Effect of dexamethasone (•; n = 8) or saline control (○; n = 8), administered to 4-wk-old ewe lambs for 15 d, on plasma NT-proCNP (A), plasma ALP activity (B), metacarpal length (C), and body weight (D). Values are mean ± SEM. Significant differences between dexamethasone and saline control time-matched data are indicated by asterisks (*p < 0.05).
Compared with saline-treated lambs, a small but significant effect of dexamethasone on body weight (F = 4.4, p < 0.001; Fig. 5D) was observed. However, in contrast to metacarpal elongation, differences between treatment groups at cessation of dexamethasone treatment (day 15) were not significantly different.

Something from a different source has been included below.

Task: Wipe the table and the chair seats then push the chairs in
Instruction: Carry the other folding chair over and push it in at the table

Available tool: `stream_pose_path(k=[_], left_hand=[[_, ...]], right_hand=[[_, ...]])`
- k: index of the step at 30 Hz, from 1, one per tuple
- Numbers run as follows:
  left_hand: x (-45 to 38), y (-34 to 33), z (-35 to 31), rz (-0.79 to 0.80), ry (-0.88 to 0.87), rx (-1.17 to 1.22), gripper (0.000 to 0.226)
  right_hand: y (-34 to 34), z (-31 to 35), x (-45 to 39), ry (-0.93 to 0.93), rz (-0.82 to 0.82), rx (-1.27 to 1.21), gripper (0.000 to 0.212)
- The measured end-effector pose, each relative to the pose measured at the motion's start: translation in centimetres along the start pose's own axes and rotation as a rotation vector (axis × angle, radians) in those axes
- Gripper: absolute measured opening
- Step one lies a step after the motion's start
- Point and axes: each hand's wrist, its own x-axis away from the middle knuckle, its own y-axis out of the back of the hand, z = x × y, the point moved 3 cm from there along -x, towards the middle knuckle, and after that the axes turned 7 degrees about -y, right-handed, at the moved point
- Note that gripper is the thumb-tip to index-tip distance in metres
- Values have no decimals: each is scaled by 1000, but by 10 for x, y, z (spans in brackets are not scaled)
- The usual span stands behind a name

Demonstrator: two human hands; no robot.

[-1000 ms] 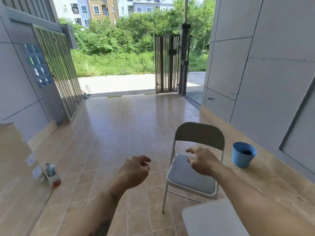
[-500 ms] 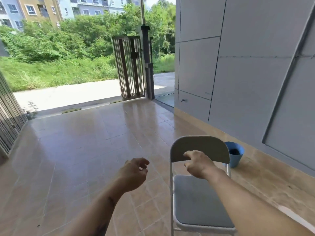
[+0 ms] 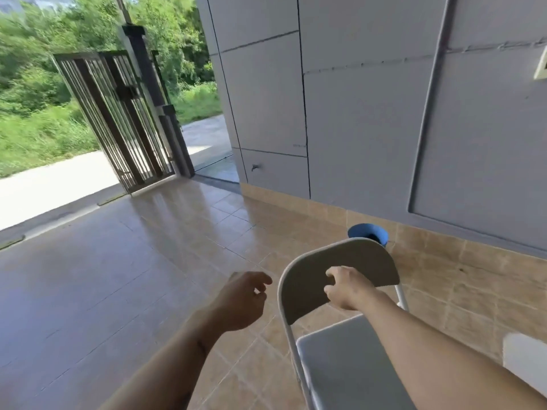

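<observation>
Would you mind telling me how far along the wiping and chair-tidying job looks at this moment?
Nothing shows as finished: no cloth is in view, and whether the grey seat was wiped cannot be told. In hand: the right hand reaches over the folding chair at its backrest, while the left hand hangs loosely curled beside it, holding nothing. The chair stands apart from the white table corner, so pushing it in remains.

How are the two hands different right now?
The right hand is in front of the folding chair's backrest, reaching toward it; the left hand hangs over the tiled floor, beside the chair and clear of it. The right hand is in bright sun, while the left hand looks darker, in shade. Both have loosely curled fingers, hold nothing, and stretch forward on bare arms.
</observation>
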Motion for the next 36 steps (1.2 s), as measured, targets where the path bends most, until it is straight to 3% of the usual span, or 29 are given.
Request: stream_pose_path(k=[5,11,20,22,25,29,34,36], left_hand=[[-123,-5,47,121,-107,-66,35],[-238,-48,49,367,-287,-100,33],[-384,-138,31,551,-730,-411,45],[-404,-161,39,578,-854,-544,48],[-418,-191,55,614,-1185,-746,51],[-441,-214,61,612,-1557,-795,59],[-462,-232,74,661,-1736,-908,72],[-462,-235,73,656,-1767,-893,72]], right_hand=[[-18,18,-100,-103,44,-58,57],[-43,0,-138,-281,70,-184,59],[-62,-42,-192,-657,-40,-449,60],[-74,-37,-202,-734,-64,-511,60],[-101,-17,-208,-863,-69,-631,65],[-117,9,-221,-989,-123,-765,47],[-138,48,-248,-1140,-181,-965,56],[-138,52,-257,-1208,-150,-1033,70]])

NT-proCNP in fetal and lamb growth plates.
As shown in Fig. 6, NT-proCNP was identified in extracts of tibial growth plate tissue excised from the fetal lamb (18 wk gestation). When subjected to SE-HPLC/RIA, a major peak of immunoreactivity eluted across fractions 29 and 30 (molecular mass ~5 kD). There was no evidence of the prohormone (proCNP Mr = 10.9 kD).

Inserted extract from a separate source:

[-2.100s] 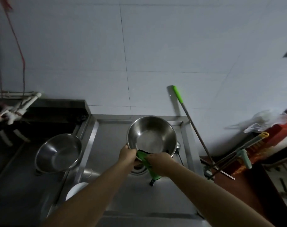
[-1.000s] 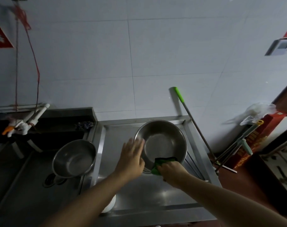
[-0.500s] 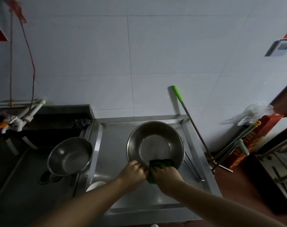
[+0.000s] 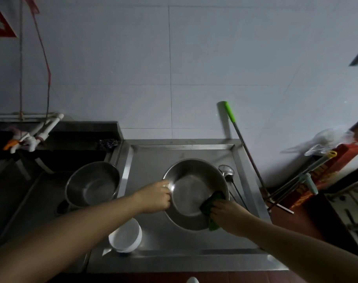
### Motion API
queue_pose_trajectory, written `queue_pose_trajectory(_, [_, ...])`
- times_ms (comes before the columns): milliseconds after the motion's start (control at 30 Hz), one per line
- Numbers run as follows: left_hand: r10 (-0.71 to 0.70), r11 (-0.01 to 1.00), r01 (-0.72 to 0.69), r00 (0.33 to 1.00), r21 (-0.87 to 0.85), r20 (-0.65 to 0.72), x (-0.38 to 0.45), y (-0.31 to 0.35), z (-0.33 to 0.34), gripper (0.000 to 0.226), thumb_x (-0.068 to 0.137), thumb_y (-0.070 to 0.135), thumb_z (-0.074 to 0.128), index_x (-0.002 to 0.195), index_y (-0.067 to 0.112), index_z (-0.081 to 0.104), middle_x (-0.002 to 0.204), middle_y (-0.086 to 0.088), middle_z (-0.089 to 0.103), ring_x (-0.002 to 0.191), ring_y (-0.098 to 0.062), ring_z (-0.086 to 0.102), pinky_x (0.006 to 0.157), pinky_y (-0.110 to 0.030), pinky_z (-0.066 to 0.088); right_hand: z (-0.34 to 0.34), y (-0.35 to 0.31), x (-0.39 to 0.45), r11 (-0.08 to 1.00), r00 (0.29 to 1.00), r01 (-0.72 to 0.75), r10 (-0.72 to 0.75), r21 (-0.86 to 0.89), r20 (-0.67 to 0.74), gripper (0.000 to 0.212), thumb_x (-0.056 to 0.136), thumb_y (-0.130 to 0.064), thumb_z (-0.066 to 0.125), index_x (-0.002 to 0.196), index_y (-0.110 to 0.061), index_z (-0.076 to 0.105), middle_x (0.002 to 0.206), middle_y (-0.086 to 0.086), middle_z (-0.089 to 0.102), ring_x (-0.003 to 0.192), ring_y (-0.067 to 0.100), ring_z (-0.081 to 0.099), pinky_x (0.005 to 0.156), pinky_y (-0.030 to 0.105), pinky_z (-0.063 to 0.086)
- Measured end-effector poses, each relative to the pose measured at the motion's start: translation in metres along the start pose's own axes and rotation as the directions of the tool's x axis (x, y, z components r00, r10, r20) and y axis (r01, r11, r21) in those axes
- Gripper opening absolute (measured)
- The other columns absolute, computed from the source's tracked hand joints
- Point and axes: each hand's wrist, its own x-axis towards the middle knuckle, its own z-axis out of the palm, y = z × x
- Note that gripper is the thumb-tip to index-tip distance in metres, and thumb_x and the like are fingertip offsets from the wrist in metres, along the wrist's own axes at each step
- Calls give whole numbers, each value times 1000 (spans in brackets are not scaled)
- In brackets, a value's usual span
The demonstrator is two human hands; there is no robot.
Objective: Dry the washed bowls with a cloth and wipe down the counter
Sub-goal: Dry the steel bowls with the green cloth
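A large steel bowl (image 4: 191,186) is tilted toward me over the steel counter (image 4: 153,158). My left hand (image 4: 155,196) grips its left rim. My right hand (image 4: 228,213) holds a green cloth (image 4: 211,203) folded over the bowl's near right rim, part inside and part hanging outside. A second steel bowl (image 4: 93,183) sits at the sink's (image 4: 41,193) right edge. A stack of white bowls (image 4: 126,235) stands on the counter's near left.
A ladle (image 4: 227,171) and thin utensils lie on the counter right of the bowl. A green-handled mop pole (image 4: 241,137) leans on the tiled wall. More poles, a red box and a plastic bag stand at the right. A tap (image 4: 31,137) is over the sink.
My left hand has moved from the near rim to the bowl's left rim. My right hand has slid the cloth along the rim to the right. The bowl tilted more toward me.
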Motion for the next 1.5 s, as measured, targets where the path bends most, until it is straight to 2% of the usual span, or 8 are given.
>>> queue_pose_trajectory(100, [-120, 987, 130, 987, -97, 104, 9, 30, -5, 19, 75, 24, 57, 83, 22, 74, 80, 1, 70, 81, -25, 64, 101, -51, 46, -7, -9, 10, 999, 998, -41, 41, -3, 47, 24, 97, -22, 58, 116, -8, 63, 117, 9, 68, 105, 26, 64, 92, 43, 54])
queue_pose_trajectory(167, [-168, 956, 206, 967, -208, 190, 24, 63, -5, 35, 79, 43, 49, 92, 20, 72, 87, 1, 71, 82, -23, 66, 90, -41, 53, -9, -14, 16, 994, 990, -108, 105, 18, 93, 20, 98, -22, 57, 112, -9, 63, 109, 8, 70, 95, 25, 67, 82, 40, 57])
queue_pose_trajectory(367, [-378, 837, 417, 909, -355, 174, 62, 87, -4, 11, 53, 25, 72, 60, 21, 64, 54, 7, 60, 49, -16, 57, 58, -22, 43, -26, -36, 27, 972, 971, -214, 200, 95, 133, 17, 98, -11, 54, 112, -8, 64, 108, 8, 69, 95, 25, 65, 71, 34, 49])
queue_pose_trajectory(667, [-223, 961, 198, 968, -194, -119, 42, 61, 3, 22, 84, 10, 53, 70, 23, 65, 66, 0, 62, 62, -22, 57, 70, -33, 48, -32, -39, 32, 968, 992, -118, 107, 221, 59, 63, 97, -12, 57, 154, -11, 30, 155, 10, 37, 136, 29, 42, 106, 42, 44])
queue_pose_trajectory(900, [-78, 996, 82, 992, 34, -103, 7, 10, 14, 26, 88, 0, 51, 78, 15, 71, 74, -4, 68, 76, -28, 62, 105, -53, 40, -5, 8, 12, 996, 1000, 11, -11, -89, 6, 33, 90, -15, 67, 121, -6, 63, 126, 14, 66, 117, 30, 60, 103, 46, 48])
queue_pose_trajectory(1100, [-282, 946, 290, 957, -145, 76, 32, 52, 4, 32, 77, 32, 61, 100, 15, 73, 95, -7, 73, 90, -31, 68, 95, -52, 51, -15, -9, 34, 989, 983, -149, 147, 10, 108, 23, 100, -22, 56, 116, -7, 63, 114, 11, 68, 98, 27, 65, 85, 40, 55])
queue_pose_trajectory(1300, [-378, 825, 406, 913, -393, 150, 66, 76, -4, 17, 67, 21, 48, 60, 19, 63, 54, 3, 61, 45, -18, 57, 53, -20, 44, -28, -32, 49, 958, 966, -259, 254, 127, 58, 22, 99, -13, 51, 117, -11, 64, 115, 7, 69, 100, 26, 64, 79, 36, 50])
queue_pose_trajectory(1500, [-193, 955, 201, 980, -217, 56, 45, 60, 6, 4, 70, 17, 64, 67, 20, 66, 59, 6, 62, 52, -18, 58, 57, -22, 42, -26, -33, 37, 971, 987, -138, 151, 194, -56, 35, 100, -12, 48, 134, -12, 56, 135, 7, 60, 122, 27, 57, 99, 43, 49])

NT-proCNP SE-HPLC immunoreactive profile of growth plate cartilage extract obtained from a fetal lamb tibia (gestation ~18 wk). Column void volume (Vo) and elution positions of molecular markers are shown by arrows.

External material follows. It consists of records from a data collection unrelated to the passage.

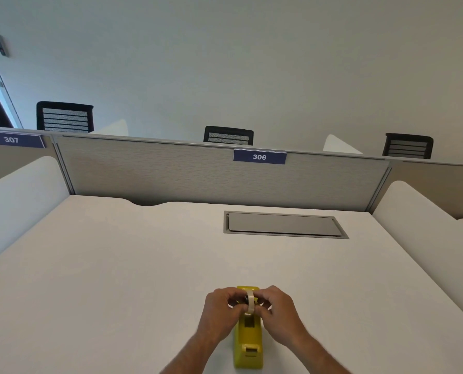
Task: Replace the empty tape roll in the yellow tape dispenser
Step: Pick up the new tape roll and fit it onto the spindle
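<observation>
A yellow tape dispenser (248,338) lies lengthwise on the white desk (117,265) near its front edge, its cutter end toward me. A pale tape roll (250,302) on a dark hub stands upright over the dispenser's far half. My left hand (221,311) pinches the roll from the left. From the right, my right hand (277,309) grips it. Fingers of both hands hide the roll's sides and the cradle under it, so I cannot tell whether the roll sits in the cradle or is held just above it.
A grey flush cable hatch (284,225) is set into the desk at the back right. A grey partition (198,174) with a "306" label closes the far edge. White side dividers (17,195) flank the desk. Black chairs stand beyond the partition.
</observation>
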Available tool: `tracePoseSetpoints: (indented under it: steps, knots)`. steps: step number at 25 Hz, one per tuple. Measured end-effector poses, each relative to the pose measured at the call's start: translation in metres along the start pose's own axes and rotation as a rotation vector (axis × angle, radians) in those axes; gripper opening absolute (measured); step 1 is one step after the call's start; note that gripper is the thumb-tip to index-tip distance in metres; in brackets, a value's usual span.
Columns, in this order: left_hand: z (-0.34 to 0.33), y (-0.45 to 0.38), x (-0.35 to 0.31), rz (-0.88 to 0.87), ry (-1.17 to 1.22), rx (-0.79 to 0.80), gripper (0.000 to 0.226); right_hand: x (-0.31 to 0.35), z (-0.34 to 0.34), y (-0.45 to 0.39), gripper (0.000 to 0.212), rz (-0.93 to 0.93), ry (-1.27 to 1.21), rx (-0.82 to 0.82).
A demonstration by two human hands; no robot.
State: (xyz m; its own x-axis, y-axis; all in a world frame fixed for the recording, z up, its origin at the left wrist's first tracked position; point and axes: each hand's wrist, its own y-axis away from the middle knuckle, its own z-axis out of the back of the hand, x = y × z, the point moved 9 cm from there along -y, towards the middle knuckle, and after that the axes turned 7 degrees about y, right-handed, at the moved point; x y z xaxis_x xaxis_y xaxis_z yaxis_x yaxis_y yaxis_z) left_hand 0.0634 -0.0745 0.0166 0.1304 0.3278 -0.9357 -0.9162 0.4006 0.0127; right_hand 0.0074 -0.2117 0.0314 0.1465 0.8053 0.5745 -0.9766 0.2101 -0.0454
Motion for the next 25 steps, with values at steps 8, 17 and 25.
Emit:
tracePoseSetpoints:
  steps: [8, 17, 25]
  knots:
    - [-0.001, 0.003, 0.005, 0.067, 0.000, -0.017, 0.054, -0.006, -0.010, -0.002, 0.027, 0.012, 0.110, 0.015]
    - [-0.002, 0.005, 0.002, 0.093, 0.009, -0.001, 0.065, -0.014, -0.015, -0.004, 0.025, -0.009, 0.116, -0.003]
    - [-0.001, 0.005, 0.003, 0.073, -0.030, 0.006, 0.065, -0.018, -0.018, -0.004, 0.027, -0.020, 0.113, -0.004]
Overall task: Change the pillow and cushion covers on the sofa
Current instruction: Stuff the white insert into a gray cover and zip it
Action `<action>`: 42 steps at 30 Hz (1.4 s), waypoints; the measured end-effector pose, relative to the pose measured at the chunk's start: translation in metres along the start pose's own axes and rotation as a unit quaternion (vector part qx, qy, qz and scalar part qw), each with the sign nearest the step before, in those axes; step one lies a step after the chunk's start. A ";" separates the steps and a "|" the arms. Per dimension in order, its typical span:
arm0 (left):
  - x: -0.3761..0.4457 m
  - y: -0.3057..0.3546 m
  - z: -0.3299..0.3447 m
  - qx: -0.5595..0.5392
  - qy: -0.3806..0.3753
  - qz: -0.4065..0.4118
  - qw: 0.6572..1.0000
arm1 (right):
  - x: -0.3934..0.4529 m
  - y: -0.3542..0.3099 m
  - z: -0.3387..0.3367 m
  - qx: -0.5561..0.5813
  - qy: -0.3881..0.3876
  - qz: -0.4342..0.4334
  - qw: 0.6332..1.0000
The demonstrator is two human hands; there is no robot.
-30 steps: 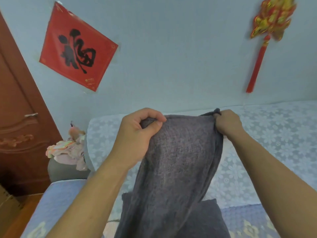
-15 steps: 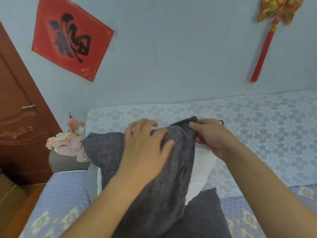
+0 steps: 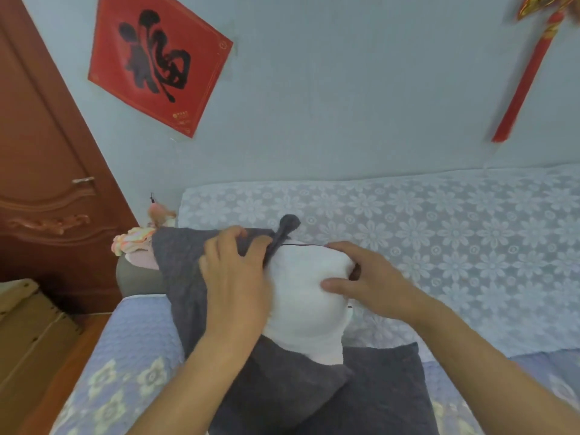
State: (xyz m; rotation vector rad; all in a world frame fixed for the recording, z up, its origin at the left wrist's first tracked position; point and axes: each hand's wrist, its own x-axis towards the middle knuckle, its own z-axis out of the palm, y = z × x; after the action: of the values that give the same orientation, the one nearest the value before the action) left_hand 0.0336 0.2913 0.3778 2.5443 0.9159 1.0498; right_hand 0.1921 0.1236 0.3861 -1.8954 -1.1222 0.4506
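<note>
Cushion cover: the dark grey cover (image 3: pixel 188 277) sat at the centre of the frame, drawn over the left part of a white insert (image 3: pixel 307 296), whose right half was bare.
Place: both rested on the blue patterned sofa (image 3: pixel 131 350), above a second grey cushion (image 3: pixel 386 390) at lower centre.
Left hand: the left hand (image 3: pixel 233 277) lay over the cover's edge at centre, fingers curled into the grey cloth where it met the white; it appeared to grip that edge.
Right hand: the right hand (image 3: pixel 361 277) sat just right of centre, fingers bent round the insert's bare corner, thumb pressed into the white face.
Seam: a dark line, probably the zip edge, ran from a bunched grey tip (image 3: pixel 287 227) toward the right hand.
Step, as judged: working the cover along the insert; whether on or off could not be told from this moment alone.
Doing it well: compress the corner with the right hand so the opening passes without strain.
Also: pull the cloth evenly along both edges, not from one bunched point.
Risk: the filling could snag on the zip.
Backdrop: a red wall hanging (image 3: pixel 157 61) was at upper left.
</note>
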 end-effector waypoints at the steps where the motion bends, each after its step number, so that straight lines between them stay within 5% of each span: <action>1: -0.004 0.004 0.000 -0.052 0.008 -0.021 0.998 | 0.003 -0.004 0.019 0.011 0.053 -0.006 0.999; 5: -0.019 -0.016 0.006 -0.013 0.047 -0.015 0.999 | 0.019 -0.009 0.054 -0.079 0.170 -0.058 0.981; 11: -0.018 -0.053 0.000 0.071 -0.019 -0.055 0.996 | 0.015 -0.022 0.058 0.016 0.046 -0.038 0.998; 15: -0.004 -0.042 -0.015 0.010 0.038 -0.106 0.994 | 0.011 -0.039 0.067 -0.041 0.039 -0.056 0.997; 21: -0.021 0.025 -0.033 -0.090 0.041 0.000 0.995 | 0.036 -0.032 0.100 -0.202 0.096 -0.074 0.972; 24: -0.027 -0.001 -0.027 -0.206 0.041 -0.088 0.974 | 0.027 -0.021 0.101 -0.168 0.117 -0.045 0.978; 28: -0.027 -0.016 -0.034 -0.269 0.070 -0.166 0.946 | 0.000 -0.028 0.111 -0.107 0.095 -0.135 0.980; 32: -0.023 0.003 -0.044 -0.237 0.087 -0.050 0.966 | -0.004 -0.042 0.132 -0.108 0.040 -0.137 0.984; 36: 0.013 0.028 -0.059 -0.209 0.119 0.118 0.964 | 0.029 -0.079 0.108 -0.130 0.214 -0.086 0.964; 40: 0.059 0.005 -0.079 -0.082 0.186 0.010 0.979 | 0.005 -0.118 0.060 -0.055 0.175 -0.154 0.971; 42: 0.064 -0.006 -0.078 -0.049 0.158 -0.021 0.986 | -0.008 -0.112 0.063 -0.055 0.114 -0.169 0.977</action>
State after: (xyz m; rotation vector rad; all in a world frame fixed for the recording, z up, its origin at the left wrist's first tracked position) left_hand 0.0108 0.3351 0.4662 2.3074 0.9602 1.4770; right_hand 0.0868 0.1727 0.4421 -1.7503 -1.3023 -0.0190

The concentrations of CNP and NT-proCNP in tissue extracts of limb bone cartilaginous growth plates that were removed from 12-wk-old lambs (n = 4) are shown in Table 1 together with blood plasma concentration of these peptides at the time of growth plate collection. Excepting marrow tissue, the concentration (fmol/g) of growth plate extracts exceeded the corresponding level in plasma. Ratios of NT-proCNP to CNP (mean 4; range 1–10) in growth plate tissues were lower than the ratio found in plasma (mean 23; range 21–25).
DISCUSSION
Our results, in showing a strong association of plasma NT-proCNP with growth velocity and markers of bone formation in growing lambs and children, provide support for the hypothesis that plasma NT-proCNP may serve as a marker of growth plate cartilage activity. In keeping with increasing evidence of CNP's role in lengthening the appendicular and axial skeleton (15), the findings now call for prospective studies on the use of plasma NT-proCNP measurements in predicting growth and skeletal development in humans.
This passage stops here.